# Task details
Copy exactly, and only, the lines from the line containing "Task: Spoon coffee" through the last line of the records below, both included.
[[ Records shown, beginning ]]
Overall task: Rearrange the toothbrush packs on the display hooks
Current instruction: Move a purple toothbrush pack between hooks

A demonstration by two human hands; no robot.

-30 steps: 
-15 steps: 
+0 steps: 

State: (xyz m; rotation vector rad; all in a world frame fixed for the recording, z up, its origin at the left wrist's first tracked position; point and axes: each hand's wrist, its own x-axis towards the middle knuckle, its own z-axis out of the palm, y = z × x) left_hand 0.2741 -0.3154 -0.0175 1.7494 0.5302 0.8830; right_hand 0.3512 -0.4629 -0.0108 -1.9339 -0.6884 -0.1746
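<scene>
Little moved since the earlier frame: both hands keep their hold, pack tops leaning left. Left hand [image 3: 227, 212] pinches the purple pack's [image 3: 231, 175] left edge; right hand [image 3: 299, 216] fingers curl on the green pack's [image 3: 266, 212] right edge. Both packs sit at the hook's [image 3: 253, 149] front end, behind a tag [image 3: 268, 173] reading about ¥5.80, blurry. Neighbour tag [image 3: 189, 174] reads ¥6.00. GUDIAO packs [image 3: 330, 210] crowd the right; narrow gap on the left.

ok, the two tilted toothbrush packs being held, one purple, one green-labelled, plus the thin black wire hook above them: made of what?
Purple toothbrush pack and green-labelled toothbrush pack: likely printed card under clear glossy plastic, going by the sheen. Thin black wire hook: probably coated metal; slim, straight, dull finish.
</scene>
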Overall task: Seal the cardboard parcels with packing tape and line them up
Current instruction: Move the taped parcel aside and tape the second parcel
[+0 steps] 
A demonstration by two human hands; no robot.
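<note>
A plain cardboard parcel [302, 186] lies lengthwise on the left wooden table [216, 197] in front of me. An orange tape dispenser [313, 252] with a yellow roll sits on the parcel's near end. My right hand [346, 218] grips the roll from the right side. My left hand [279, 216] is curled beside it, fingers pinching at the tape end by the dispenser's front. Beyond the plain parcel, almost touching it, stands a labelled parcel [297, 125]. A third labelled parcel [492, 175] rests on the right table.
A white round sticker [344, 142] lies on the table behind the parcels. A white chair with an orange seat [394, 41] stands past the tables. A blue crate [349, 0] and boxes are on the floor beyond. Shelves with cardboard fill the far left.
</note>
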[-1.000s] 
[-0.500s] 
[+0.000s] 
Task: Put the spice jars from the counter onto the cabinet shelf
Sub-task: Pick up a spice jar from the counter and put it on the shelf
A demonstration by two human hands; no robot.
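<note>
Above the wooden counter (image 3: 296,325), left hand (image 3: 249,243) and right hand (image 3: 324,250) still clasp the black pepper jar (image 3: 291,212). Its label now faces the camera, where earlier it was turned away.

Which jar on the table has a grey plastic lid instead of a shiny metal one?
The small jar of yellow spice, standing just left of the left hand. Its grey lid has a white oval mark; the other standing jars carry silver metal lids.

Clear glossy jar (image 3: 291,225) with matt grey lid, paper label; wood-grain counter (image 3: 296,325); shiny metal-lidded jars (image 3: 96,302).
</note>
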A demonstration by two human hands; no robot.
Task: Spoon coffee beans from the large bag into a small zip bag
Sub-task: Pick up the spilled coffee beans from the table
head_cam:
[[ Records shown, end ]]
# Solution to this exercise
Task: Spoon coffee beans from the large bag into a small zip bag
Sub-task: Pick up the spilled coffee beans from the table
head_cam:

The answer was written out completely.